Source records
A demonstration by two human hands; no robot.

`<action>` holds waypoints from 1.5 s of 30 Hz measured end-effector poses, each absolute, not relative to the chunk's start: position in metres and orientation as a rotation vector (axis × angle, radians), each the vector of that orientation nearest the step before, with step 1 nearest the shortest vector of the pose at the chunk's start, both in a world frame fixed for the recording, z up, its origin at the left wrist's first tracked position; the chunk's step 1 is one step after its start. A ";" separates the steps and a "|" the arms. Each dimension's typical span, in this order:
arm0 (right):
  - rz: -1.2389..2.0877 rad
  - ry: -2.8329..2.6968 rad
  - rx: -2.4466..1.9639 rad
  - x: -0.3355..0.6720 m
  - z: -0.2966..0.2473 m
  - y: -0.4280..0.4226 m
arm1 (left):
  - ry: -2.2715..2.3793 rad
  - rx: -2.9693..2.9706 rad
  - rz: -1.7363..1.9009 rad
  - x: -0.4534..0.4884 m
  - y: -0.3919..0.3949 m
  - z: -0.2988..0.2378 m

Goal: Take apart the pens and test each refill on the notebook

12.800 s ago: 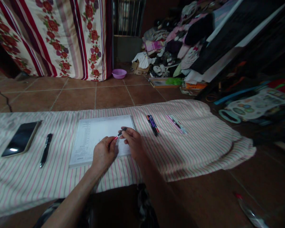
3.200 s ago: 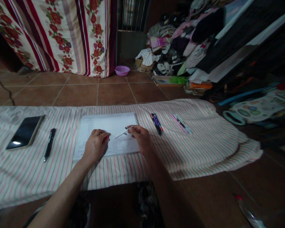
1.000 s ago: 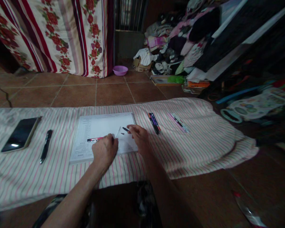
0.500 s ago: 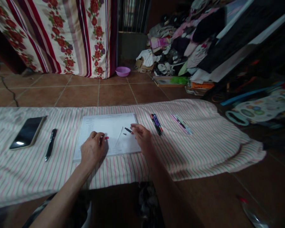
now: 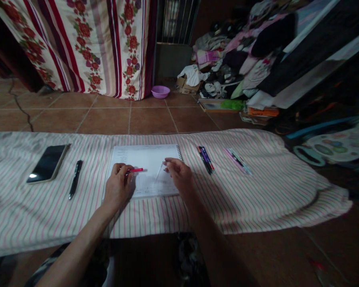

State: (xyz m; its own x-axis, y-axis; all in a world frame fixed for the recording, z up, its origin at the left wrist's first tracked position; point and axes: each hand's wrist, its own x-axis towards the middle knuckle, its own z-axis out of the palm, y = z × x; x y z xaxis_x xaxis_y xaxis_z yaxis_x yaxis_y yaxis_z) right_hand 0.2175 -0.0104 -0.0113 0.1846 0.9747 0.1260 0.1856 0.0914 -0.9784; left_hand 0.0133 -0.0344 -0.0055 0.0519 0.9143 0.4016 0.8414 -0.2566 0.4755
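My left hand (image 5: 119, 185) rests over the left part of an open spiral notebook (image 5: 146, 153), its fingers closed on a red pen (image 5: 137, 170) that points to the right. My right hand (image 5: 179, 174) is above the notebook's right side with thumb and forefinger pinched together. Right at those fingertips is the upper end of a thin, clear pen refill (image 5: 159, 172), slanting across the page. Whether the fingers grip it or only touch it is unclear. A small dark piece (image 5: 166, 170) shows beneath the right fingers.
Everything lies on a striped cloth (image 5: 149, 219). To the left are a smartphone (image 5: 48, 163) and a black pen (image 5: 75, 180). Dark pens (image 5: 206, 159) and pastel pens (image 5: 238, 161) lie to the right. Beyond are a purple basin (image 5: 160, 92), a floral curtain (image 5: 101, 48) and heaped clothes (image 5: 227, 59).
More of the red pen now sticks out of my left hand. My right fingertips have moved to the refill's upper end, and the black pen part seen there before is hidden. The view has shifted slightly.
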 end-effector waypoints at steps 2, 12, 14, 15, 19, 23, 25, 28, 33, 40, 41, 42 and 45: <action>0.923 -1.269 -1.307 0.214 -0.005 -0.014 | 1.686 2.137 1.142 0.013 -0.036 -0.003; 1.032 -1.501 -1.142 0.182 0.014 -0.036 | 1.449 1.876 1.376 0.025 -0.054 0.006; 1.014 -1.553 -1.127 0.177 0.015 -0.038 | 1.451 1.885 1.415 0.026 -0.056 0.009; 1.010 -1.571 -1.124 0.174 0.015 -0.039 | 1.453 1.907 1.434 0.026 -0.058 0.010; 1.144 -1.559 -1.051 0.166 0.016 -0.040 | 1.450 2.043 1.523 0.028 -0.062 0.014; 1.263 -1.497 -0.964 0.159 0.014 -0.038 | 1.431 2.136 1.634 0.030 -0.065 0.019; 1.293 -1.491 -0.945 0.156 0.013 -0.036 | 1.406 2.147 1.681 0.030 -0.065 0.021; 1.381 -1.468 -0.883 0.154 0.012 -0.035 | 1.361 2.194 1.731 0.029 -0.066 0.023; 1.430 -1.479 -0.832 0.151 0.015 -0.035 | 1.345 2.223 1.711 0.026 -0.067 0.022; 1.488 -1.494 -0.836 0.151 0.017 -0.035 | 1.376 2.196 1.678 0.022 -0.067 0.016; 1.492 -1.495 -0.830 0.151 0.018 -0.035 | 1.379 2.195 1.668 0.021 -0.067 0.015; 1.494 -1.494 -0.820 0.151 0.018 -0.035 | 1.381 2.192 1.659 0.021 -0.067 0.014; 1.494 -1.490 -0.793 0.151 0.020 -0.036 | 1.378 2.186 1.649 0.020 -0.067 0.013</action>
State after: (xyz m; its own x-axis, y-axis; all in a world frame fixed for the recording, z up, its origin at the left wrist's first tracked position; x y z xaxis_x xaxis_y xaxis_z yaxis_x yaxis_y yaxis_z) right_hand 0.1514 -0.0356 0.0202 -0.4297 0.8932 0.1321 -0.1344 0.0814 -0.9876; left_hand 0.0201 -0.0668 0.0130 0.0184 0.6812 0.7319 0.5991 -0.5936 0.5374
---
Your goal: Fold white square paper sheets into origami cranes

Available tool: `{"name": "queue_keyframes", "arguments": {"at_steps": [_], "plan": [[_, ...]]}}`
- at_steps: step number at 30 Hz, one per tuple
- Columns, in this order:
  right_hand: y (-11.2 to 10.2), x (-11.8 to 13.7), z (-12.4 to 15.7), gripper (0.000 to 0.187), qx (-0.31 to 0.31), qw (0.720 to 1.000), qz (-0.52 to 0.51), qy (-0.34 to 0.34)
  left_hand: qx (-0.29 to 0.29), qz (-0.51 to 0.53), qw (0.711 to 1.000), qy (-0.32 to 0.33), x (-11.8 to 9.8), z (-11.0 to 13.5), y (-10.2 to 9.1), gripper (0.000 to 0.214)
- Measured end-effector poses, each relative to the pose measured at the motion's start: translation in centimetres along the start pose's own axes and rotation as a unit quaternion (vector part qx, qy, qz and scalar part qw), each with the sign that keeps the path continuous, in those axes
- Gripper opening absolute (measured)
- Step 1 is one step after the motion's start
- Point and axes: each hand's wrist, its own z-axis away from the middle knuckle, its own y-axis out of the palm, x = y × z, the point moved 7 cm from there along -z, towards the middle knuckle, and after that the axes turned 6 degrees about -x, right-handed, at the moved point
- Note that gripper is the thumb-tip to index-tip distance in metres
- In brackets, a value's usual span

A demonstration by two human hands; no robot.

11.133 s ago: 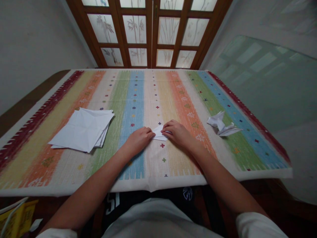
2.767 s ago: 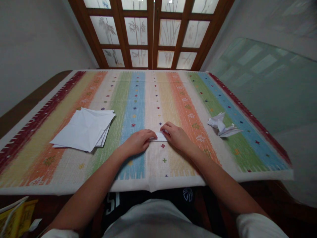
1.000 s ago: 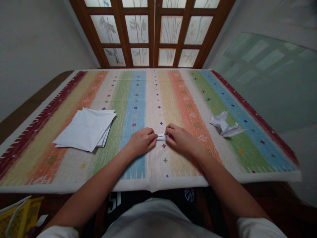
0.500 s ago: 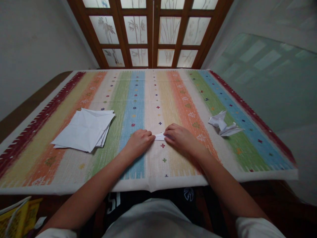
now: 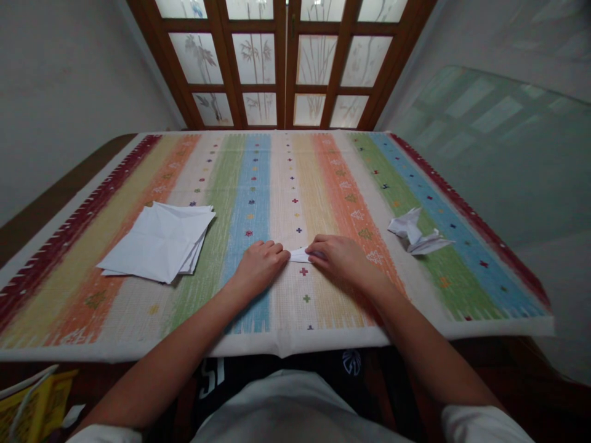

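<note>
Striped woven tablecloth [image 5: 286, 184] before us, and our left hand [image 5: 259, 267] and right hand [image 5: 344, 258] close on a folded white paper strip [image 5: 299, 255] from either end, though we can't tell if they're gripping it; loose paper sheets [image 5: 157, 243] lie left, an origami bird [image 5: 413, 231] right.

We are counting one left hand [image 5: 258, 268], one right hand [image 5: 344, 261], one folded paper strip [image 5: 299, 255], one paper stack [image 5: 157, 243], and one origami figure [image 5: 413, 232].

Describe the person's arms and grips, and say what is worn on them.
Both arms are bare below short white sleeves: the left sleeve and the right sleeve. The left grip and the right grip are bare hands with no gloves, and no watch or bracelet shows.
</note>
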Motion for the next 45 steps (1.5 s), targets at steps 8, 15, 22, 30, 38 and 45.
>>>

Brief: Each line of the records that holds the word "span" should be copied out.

Your response:
`<action>` holds waypoints from 1.5 s of 30 Hz measured end-effector poses, each absolute, not relative to the chunk's start: position in metres and orientation as a rotation vector (axis × angle, radians), each the vector of that orientation nearest the step before, with step 1 nearest the shortest vector of the pose at the chunk's start, both in a world frame fixed for the recording, z up, its origin at the left wrist's first tracked position; the chunk's step 1 is one step after its start. A ";" separates the steps and a "|" the arms. Each dimension's typical span, in this order:
- In brackets, a value's usual span

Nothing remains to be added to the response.